Your answer should consist of the lines below that hold the word "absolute".

• Data section:
####################

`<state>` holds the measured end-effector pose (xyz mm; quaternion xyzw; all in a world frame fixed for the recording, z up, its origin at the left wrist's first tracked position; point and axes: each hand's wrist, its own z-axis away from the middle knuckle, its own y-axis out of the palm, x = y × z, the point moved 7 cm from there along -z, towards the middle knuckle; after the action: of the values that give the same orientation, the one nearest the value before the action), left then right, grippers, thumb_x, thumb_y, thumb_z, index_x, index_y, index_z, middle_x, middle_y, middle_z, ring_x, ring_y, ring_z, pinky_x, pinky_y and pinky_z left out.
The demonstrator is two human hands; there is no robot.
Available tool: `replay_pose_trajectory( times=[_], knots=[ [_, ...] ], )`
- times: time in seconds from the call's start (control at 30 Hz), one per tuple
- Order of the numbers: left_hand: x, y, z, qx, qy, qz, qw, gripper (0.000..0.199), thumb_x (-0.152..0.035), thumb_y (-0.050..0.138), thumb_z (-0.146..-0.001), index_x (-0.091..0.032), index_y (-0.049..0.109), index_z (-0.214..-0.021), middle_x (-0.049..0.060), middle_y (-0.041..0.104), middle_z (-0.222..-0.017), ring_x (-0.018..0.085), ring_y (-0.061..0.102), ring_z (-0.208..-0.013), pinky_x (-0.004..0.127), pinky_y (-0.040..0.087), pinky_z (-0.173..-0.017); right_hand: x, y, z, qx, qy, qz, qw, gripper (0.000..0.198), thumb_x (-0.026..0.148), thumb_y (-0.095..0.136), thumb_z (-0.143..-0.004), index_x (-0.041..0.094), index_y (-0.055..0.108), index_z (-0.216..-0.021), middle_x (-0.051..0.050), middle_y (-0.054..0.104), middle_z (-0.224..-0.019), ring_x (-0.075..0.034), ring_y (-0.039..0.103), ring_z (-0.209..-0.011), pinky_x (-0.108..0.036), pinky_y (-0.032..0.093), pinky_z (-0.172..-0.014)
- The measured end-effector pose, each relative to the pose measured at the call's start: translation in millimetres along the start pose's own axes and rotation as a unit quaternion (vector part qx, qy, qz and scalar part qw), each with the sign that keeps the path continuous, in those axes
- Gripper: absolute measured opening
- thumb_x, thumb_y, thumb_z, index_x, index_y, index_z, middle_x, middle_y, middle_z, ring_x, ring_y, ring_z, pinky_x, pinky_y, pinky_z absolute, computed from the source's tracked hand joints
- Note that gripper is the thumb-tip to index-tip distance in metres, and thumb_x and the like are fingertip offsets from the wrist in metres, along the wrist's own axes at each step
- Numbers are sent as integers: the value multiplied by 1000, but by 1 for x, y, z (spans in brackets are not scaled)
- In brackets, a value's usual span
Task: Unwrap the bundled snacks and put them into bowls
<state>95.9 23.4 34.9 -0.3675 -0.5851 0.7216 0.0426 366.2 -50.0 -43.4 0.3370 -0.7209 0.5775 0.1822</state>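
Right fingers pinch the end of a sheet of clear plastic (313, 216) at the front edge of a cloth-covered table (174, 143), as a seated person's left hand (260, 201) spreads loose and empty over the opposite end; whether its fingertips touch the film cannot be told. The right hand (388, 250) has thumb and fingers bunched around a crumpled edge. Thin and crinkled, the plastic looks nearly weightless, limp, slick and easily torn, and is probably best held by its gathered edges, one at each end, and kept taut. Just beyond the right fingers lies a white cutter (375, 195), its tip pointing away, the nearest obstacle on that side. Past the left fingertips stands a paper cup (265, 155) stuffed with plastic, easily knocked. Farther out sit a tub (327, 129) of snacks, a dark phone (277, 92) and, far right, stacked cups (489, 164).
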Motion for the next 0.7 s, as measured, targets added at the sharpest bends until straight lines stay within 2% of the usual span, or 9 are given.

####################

• Solution:
- Gripper: absolute measured opening
- thumb_x, thumb_y, thumb_z, index_x, index_y, index_z, middle_x, middle_y, middle_z, ring_x, ring_y, ring_z, pinky_x, pinky_y, pinky_z absolute, computed from the source's tracked hand joints

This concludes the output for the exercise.